# Technical Document Extraction: Dual-Graph Analysis
## Left Graph: Loss vs Parameters
### Axes
- **X-axis**: "Parameters" (logarithmic scale)
- Markers: 50M, 100M, 300M, 1B, 2B
- **Y-axis**: "Loss" (linear scale)
- Range: 2.5 to 3.3
- Shaded bands:
- 2.6–2.7 (bottom)
- 2.8–2.9 (middle)
- 3.1–3.2 (top)
### Legend
- **Baseline**: Black dots
- **Mixture-of-Depths**: Blue dots
### Data Trends
1. **Baseline (Black)**:
- Loss decreases from ~3.25 (50M params) to ~2.65 (300M params).
- Sharp increase to ~3.25 at 1B params, then gradual decline to ~2.65 at 2B params.
2. **Mixture-of-Depths (Blue)**:
- Loss decreases from ~3.25 (50M params) to ~2.85 (300M params).
- Slight increase to ~2.9 at 1B params, then decline to ~2.6 at 2B params.
3. **Annotations**:
- **1**: Peak at ~3.25 loss (Baseline, 1B params).
- **2**: Local minimum at ~2.85 loss (Mixture-of-Depths, 300M params).
- **3**: Baseline loss at ~2.7 (300M params).
- **4**: Mixture-of-Depths loss at ~2.6 (2B params).
## Right Graph: Normalized Loss vs Normalized FLOPs
### Axes
- **X-axis**: "Normalized FLOPs per FFW pass (to isoFLOP-optimal baseline)"
- Range: 0.2 to 3.0
- Vertical dashed line at 1.0 (isoFLOP-optimal baseline).
- **Y-axis**: "Normalized Loss"
- Range: 0.98 to 1.04
### Legend
- **Model Size (# of parameters)**: Blue circles (size proportional to parameter count).
### Data Trends
1. **Model Sizes**:
- Larger models (e.g., 2B params) cluster near the isoFLOP-optimal baseline (1.0 FLOPs).
- Smaller models (e.g., 50M params) show higher normalized loss (~1.03) and lower FLOPs (~0.2).
2. **Key Points**:
- **1**: Baseline model at 1.0 FLOPs (isoFLOP-optimal baseline).
- **2**: Model with ~1.03 normalized loss (smaller size, ~0.6 FLOPs).
- **3**: Model with ~0.99 normalized loss (larger size, ~1.4 FLOPs).
- **4**: Model with ~0.98 normalized loss (largest size, ~2.0 FLOPs).
### Cross-Referenced Observations
- **Efficiency Trade-off**: Larger models achieve lower normalized loss but require more FLOPs.

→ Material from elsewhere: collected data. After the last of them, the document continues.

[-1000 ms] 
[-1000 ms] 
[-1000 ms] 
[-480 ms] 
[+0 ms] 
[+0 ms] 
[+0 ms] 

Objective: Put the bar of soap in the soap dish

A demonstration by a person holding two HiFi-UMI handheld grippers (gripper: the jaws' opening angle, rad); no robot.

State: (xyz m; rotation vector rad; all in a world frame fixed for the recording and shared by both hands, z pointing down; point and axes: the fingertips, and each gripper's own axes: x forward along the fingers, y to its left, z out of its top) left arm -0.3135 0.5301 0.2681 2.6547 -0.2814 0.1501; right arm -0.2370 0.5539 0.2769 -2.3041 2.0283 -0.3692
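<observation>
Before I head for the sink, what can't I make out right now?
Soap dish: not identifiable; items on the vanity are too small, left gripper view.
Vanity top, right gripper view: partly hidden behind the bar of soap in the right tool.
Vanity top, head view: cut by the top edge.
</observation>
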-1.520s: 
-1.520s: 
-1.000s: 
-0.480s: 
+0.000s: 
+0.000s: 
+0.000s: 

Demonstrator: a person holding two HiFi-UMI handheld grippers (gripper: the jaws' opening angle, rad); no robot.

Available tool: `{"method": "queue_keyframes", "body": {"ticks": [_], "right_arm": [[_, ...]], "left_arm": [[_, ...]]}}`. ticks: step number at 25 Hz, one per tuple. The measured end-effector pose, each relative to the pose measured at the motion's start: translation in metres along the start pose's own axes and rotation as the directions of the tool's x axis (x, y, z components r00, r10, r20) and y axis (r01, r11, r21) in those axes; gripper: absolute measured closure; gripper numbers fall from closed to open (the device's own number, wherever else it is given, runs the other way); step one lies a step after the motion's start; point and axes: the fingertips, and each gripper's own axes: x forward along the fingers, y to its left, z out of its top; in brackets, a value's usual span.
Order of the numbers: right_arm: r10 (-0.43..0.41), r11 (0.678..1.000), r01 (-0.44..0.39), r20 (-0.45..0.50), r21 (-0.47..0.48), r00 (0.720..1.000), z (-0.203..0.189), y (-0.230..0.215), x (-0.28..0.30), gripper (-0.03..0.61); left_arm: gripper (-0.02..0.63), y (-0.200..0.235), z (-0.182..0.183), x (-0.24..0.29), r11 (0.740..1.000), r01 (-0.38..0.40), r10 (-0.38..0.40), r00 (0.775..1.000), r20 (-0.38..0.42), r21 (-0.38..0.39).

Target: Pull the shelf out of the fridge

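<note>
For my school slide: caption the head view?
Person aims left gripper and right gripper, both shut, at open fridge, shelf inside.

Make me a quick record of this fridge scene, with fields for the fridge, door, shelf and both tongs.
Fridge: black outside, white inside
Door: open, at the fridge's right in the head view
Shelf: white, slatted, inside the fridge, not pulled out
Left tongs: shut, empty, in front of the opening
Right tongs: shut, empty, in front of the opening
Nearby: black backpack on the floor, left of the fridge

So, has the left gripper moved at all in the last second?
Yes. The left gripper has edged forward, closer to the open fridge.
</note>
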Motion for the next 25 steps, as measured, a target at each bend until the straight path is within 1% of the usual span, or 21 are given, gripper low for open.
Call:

- **Baseline vs Mixture-of-Depths**:
- In the left graph, Mixture-of-Depths consistently outperforms Baseline in loss reduction across parameter scales.
- In the right graph, Mixture-of-Depths models align closer to the isoFLOP-optimal baseline, indicating better FLOP efficiency.
### Critical Notes
- Shaded bands in the left graph likely represent confidence intervals or target loss thresholds.
- The isoFLOP-optimal baseline (dashed line) serves as a reference for FLOP efficiency in the right graph.